I started out my software career as an evaluation engineer. From experience, I know that until you find a way to reliably cause a fault, it is difficult to report a bug that anyone is willing to listen to. Intermittent, apparently random failures are the worst kind. Only when you can reliably produce a failure can you even attempt to isolate the problem. Long-term garbage collection bugs or slow memory leaks are really nasty. But golly! When end users encounter intermittent software failures they typically plunge ahead looking for workarounds. Rarely do users want to isolate a problem if they can find a workaround. They’re on task, and not particularly interested in troubleshooting software. When a physical device acts up, people typically act the same way. In hindsight, I probably should’ve halted the procedure before it started and scheduled my implant for another day. But they (and I) didn’t want to. I was goal oriented. I’ll be damned if I wanted to go in twice!! And they seemed confident that they could finish the procedure and seemed unconcerned about the intermittent drill malfunction. (I’m wondering what their backup plan was.) Maybe today I really was lucky because in spite of faults, there weren’t catastrophic failures.

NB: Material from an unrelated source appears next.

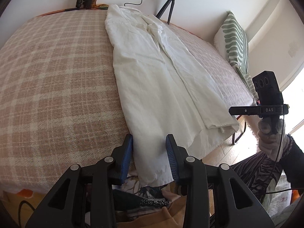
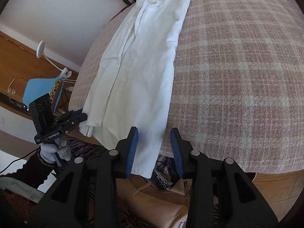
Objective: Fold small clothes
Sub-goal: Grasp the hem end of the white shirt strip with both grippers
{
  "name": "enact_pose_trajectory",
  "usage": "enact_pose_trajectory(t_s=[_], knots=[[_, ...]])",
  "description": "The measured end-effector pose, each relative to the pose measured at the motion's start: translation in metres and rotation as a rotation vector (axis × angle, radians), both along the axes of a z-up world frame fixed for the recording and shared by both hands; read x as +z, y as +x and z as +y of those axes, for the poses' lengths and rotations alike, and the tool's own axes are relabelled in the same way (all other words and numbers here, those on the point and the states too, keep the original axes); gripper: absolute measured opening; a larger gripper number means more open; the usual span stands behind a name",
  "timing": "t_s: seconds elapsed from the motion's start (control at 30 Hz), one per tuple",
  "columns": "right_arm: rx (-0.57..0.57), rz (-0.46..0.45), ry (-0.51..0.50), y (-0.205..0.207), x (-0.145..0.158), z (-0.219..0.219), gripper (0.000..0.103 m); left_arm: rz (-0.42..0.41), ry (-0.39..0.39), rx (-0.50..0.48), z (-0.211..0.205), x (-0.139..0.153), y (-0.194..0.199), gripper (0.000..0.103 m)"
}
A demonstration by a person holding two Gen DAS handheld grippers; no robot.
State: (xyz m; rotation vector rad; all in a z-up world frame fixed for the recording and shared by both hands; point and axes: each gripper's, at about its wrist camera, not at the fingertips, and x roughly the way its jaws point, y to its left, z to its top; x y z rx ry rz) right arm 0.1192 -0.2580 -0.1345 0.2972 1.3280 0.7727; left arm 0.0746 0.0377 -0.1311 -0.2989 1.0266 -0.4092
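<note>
A long white garment (image 1: 157, 79) lies folded lengthwise on the pink plaid cover (image 1: 57, 76), and its near hem hangs over the front edge. My left gripper (image 1: 150, 138) hovers at that hem with its blue pads apart; the cloth shows in the gap, unpinched. Off the cover's right corner, a gloved hand holds my right gripper (image 1: 230, 111). In the right wrist view the same garment (image 2: 140, 66) runs away from my right gripper (image 2: 154, 131), whose jaws also stand apart over the hanging hem. My left gripper (image 2: 84, 116) sits by the garment's left corner.
A green-striped pillow (image 1: 235, 43) leans at the far right of the cover. A ring light on a tripod (image 1: 169, 5) stands behind it. More clothes are piled (image 2: 161, 195) below the front edge. A blue object (image 2: 38, 89) hangs at the left.
</note>
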Motion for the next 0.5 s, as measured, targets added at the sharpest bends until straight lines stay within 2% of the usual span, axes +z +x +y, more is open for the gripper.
enact_pose_trajectory(t_s=[0.1,0.23,0.37,0.5], knots=[[0.026,0.035,0.031,-0.008,-0.002,0.002,0.037,0.065,-0.085,0.028,0.012,-0.002,-0.007,0.033],[0.039,0.058,0.037,-0.009,-0.004,0.004,0.037,0.097,-0.131,0.041,0.017,-0.003,-0.008,0.035],[0.023,0.094,0.061,-0.009,-0.006,0.000,0.037,0.115,-0.129,0.042,0.016,-0.002,-0.008,0.035],[0.026,0.107,0.077,-0.010,-0.008,0.003,0.038,0.158,-0.205,0.038,0.013,-0.010,-0.006,0.032]])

But back to considering device faults. I’ve always wanted the ability to manually override a device’s fault response behavior when I suspect a faulty sensor. Or at least have a way of running self diagnostics or something instead of being forced to "jigger a solution." Cycling power seems like such a hack. What if the faulty device doesn’t restart and I’m in the middle of an important task? What if I am willing to take the risk to keep operating the device because the consequences of it not restarting are worse than continuing on with a suspected faulty fault? Shouldn’t a person be allowed to be in the decision loop in this case? Devices shouldn’t just shut off with an ERR code. I’d much prefer a user interface where I’m allowed to initiate a workthrough (e.g. ignoring a suspected fault) instead of being forced to initiate a potentially problematic workaround (cycling power). The faults and fault lights on my car’s dashboard work this way (I can proceed to ignore them at my own peril). Perhaps if the drill had really been overheated, a workthough should’ve been prevented. But then the determined surgeon would’ve just cycled power anyway. I’m probably not going to change how people design devices by raising these issues. But I’d be interested in reactions to the idea of designing to allow for workthroughs instead of forcing workarounds.